### WORK REQUIRED
Among the entries below, find each line holding "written" and return it.
---------- DATA EXTRACTS
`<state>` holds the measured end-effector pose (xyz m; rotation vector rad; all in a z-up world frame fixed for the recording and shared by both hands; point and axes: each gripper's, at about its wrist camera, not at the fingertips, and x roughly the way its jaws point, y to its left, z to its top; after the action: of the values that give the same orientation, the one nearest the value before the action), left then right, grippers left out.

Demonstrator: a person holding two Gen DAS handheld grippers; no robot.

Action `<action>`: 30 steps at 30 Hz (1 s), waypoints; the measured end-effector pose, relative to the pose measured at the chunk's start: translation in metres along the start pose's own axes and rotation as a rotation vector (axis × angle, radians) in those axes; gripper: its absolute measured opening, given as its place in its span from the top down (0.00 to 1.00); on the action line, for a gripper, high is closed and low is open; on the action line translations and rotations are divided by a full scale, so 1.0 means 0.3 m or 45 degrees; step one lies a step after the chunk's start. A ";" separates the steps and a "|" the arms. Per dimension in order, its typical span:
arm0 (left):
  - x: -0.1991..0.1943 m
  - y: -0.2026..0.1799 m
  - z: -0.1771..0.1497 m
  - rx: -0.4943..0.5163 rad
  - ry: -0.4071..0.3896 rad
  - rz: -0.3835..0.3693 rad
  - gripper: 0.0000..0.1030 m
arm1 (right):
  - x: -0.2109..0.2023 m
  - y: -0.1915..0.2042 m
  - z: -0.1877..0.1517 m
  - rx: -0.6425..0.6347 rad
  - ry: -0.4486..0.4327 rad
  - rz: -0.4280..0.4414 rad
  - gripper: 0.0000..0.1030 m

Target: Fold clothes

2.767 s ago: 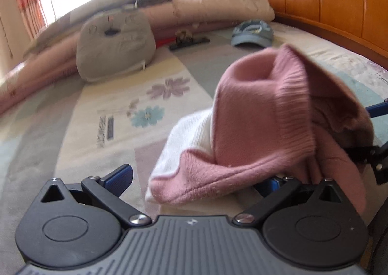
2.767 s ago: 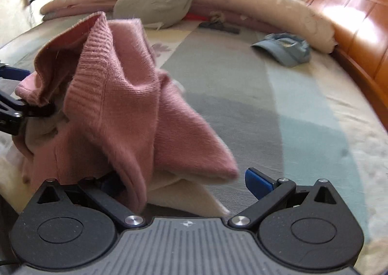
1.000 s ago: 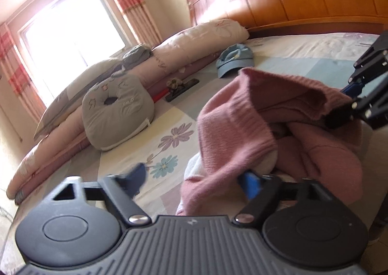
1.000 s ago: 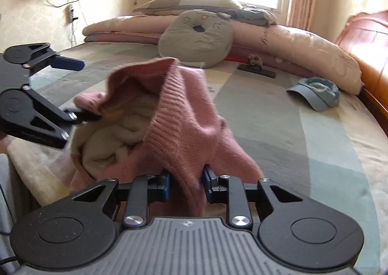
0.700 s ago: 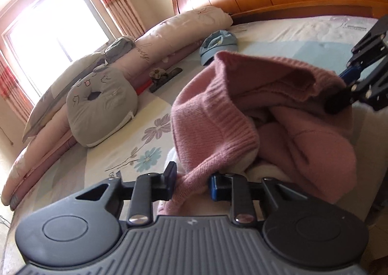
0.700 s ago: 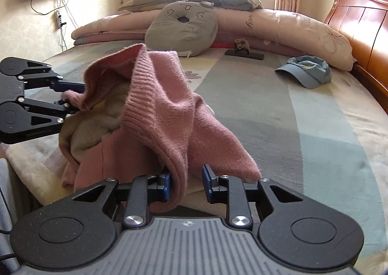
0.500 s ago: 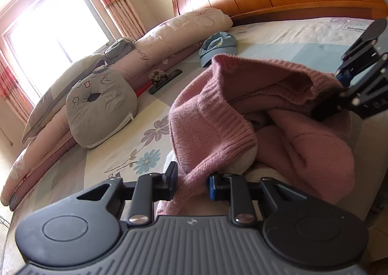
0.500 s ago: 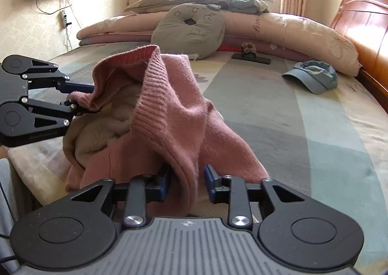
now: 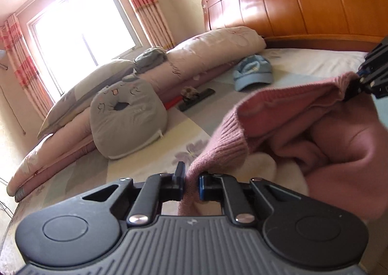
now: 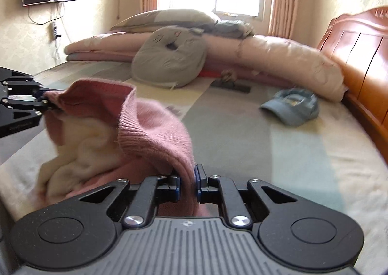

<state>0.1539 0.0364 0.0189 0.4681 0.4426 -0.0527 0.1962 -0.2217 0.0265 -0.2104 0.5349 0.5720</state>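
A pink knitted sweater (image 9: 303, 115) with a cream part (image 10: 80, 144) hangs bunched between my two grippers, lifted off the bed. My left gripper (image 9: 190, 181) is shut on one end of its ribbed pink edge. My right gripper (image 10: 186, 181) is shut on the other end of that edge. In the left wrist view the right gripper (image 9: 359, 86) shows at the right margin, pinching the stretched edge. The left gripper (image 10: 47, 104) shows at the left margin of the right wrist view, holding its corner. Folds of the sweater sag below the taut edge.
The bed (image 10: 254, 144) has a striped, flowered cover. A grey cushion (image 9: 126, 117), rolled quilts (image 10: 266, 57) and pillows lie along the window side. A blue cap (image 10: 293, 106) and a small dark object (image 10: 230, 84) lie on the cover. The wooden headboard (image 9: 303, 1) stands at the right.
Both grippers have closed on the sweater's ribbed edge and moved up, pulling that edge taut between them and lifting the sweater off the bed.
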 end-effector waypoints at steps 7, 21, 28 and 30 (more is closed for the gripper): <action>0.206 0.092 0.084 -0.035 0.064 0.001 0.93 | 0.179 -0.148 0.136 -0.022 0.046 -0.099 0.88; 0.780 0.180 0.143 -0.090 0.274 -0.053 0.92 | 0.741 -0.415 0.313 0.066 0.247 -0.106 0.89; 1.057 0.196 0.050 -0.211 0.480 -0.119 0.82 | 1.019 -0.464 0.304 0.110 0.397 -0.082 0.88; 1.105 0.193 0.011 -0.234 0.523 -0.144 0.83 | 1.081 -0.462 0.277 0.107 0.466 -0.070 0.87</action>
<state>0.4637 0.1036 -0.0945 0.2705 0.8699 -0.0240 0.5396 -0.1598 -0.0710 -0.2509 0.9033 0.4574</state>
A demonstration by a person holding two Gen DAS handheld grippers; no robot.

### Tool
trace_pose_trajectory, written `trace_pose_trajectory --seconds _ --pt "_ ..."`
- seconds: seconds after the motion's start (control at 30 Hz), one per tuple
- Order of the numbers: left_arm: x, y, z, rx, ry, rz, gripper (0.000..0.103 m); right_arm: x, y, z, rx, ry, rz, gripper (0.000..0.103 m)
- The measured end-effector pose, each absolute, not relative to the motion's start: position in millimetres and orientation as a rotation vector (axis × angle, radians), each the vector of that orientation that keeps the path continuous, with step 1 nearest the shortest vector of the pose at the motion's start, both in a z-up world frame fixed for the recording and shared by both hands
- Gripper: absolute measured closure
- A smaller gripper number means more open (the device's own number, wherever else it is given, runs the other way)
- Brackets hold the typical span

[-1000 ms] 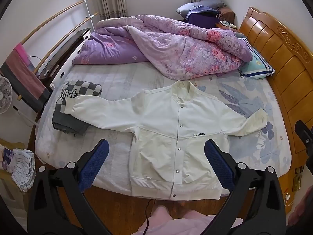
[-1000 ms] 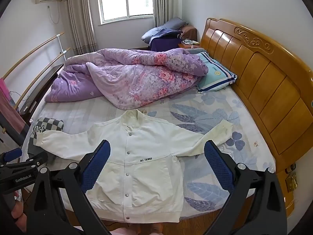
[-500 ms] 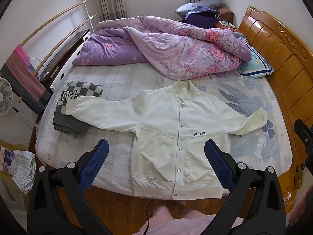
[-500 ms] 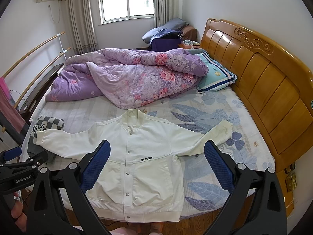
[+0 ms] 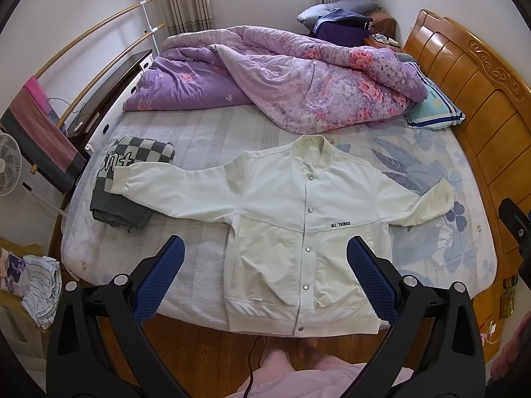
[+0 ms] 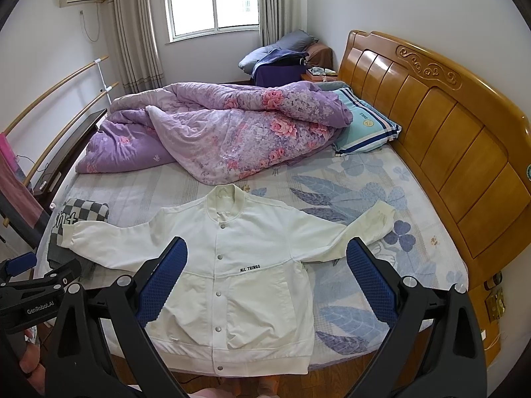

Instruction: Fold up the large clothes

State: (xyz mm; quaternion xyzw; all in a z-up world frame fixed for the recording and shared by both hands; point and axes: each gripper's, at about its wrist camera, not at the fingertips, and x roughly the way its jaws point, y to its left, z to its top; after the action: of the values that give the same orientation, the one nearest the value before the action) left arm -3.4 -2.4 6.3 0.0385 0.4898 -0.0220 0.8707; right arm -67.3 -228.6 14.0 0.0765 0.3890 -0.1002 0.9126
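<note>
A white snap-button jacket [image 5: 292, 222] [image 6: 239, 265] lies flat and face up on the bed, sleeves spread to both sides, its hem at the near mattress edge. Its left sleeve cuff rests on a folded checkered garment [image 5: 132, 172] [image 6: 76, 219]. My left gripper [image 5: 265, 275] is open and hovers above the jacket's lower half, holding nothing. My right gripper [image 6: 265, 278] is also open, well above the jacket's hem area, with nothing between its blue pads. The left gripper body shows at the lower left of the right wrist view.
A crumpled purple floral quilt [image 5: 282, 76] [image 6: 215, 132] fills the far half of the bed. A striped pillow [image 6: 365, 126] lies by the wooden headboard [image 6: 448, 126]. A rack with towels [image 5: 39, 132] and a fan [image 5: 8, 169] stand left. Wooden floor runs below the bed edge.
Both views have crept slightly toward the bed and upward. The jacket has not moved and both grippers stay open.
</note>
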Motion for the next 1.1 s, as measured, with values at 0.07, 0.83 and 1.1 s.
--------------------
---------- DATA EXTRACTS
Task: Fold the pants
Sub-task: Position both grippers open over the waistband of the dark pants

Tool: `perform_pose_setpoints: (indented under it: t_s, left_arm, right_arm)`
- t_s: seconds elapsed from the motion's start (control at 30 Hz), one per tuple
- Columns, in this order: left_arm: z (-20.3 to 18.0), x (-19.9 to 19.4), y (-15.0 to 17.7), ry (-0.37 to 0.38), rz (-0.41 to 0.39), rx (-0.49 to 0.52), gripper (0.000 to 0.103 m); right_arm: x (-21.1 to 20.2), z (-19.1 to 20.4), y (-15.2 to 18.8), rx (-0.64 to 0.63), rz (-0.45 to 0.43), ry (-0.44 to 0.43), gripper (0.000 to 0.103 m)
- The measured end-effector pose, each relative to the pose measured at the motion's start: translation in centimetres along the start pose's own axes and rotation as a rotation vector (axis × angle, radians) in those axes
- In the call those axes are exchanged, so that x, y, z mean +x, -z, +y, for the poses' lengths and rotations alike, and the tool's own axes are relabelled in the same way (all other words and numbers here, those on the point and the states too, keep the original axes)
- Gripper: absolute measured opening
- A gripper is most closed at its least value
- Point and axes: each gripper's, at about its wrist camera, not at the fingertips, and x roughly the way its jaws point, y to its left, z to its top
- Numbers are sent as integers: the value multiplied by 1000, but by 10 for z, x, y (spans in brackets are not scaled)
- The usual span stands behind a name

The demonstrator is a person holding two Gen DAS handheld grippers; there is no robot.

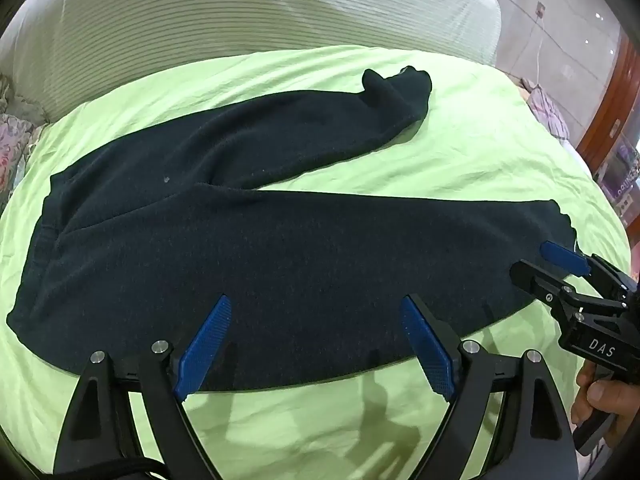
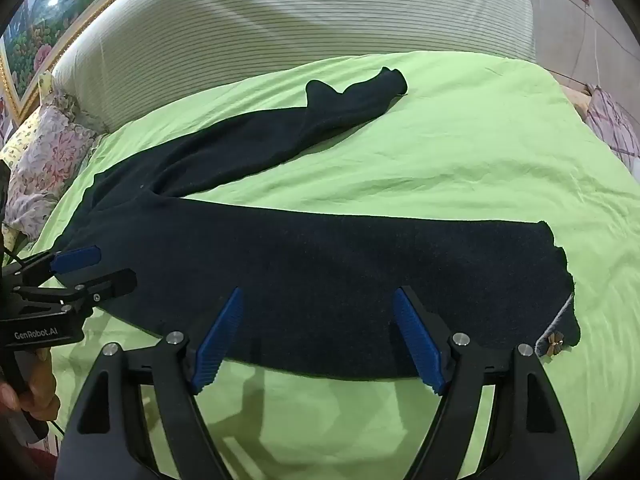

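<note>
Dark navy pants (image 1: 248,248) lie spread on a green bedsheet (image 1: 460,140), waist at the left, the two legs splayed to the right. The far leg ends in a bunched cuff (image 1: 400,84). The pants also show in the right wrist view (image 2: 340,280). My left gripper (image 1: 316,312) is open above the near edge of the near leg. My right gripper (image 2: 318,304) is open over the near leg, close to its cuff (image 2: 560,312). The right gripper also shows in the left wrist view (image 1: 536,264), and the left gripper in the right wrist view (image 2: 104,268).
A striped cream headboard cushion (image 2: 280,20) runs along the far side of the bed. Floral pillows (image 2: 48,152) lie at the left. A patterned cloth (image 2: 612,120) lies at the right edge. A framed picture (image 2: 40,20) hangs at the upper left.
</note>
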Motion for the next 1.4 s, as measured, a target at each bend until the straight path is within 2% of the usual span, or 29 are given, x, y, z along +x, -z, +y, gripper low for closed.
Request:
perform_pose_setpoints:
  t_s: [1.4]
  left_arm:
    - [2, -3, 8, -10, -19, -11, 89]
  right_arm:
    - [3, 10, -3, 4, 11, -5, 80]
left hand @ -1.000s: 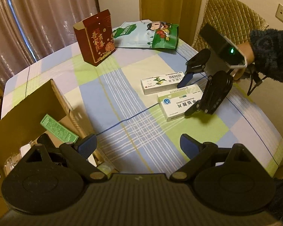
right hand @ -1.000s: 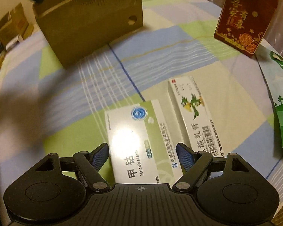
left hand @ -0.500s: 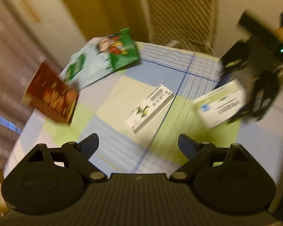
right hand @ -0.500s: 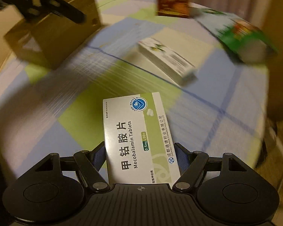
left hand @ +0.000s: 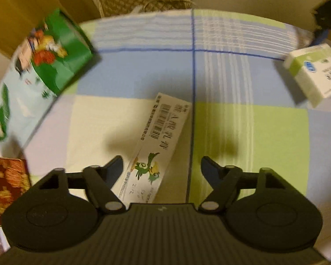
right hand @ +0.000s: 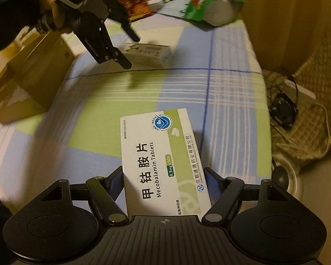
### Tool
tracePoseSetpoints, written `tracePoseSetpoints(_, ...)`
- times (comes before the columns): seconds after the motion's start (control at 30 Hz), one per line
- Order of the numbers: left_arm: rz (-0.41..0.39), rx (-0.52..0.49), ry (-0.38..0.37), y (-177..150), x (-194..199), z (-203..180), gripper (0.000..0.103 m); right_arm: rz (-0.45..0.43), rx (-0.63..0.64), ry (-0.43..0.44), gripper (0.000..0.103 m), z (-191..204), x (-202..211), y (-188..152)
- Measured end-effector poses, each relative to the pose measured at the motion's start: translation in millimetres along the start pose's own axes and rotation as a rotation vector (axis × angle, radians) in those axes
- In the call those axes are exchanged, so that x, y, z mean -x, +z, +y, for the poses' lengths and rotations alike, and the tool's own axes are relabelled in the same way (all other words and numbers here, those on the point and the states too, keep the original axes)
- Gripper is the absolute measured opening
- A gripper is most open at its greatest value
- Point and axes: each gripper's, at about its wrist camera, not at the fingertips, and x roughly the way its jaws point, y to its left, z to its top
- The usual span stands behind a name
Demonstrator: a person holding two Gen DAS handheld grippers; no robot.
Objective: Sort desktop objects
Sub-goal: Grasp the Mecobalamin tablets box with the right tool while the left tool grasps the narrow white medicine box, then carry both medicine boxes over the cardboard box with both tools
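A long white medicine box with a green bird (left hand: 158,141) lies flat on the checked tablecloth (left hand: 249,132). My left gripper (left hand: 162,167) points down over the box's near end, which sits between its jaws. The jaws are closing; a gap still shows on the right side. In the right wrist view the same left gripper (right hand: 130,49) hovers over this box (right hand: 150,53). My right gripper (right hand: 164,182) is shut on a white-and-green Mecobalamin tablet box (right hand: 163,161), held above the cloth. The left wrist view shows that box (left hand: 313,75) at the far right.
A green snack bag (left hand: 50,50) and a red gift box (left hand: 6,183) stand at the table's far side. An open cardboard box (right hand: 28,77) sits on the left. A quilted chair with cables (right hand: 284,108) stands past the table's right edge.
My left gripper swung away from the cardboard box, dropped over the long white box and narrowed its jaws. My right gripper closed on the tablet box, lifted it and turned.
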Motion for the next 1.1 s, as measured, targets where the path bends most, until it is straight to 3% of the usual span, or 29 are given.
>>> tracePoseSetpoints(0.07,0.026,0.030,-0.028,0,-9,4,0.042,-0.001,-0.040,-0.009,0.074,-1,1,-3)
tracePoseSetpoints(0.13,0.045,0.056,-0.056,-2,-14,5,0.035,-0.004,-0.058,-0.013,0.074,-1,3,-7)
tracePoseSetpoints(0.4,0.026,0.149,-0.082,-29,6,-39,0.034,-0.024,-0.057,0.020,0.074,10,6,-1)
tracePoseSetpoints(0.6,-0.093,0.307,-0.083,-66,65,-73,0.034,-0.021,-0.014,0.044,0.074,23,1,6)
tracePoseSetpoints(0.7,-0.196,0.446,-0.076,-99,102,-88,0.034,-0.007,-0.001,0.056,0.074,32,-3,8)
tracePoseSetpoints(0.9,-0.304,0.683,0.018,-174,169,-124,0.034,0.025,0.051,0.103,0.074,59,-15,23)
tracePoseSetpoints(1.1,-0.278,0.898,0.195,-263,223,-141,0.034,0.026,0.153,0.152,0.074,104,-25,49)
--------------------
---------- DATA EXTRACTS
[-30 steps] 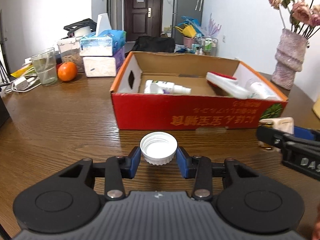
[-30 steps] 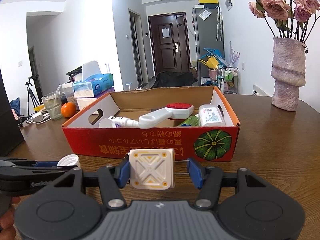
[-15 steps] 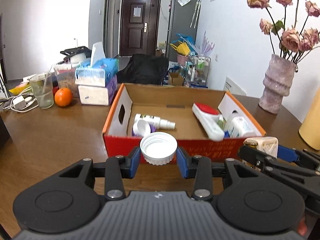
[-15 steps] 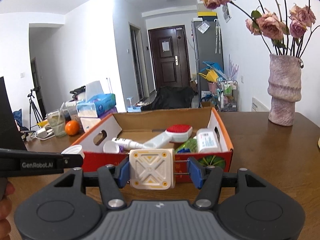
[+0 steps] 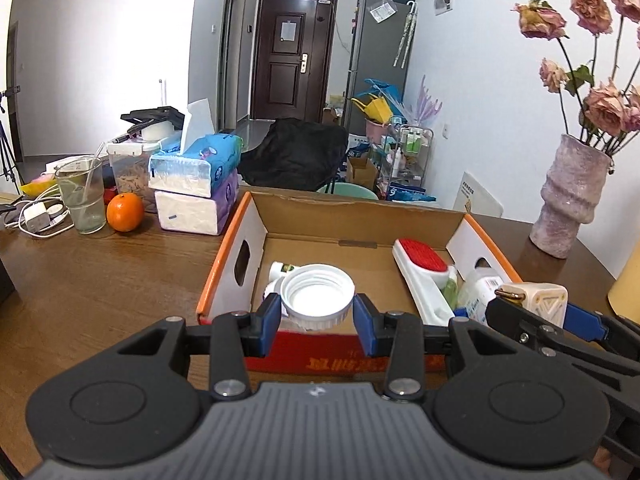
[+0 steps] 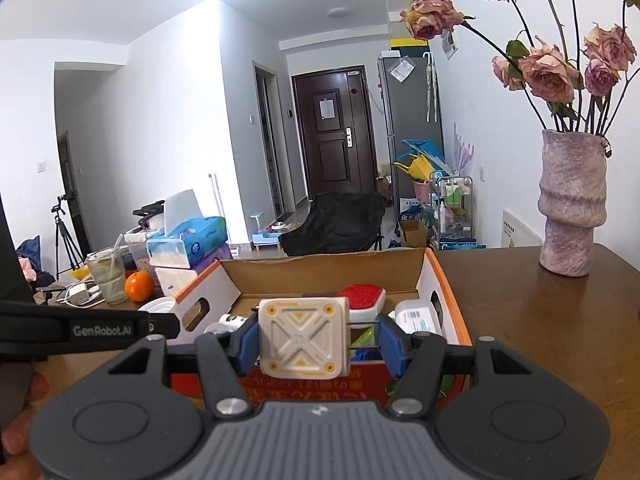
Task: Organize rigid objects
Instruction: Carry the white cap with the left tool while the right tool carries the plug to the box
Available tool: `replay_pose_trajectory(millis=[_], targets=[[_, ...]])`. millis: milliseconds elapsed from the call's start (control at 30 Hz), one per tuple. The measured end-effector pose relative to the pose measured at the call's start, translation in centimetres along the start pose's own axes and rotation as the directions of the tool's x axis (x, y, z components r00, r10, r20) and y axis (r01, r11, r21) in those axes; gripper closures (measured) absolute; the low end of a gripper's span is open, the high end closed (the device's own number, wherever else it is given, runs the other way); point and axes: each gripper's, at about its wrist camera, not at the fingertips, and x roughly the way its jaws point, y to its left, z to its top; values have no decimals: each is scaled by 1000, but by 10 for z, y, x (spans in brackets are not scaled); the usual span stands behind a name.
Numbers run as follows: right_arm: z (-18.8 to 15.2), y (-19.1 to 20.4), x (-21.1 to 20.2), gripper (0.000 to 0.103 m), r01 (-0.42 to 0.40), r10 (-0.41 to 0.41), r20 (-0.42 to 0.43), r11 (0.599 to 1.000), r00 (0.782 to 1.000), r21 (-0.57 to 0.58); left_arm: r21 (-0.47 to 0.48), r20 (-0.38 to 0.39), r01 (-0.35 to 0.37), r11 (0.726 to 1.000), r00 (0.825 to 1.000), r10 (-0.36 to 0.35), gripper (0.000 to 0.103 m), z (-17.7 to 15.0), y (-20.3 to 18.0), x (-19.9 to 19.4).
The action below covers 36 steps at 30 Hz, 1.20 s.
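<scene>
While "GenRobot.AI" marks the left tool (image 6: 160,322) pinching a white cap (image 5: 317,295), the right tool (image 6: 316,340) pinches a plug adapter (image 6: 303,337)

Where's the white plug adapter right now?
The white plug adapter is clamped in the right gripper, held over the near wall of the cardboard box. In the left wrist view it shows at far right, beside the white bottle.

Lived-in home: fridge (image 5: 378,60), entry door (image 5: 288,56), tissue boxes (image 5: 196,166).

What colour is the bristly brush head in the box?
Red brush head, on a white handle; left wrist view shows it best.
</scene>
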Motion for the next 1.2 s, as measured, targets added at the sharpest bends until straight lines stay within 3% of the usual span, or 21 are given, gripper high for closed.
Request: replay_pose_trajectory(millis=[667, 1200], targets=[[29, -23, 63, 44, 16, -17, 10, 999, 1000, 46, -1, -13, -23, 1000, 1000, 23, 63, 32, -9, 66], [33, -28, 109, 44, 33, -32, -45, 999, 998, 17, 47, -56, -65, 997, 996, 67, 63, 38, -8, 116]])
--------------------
### ANSWER SECTION
trace_pose_trajectory, written `trace_pose_trajectory --seconds _ --pt "_ ..."`
tracePoseSetpoints, written `tracePoseSetpoints(_, ...)`

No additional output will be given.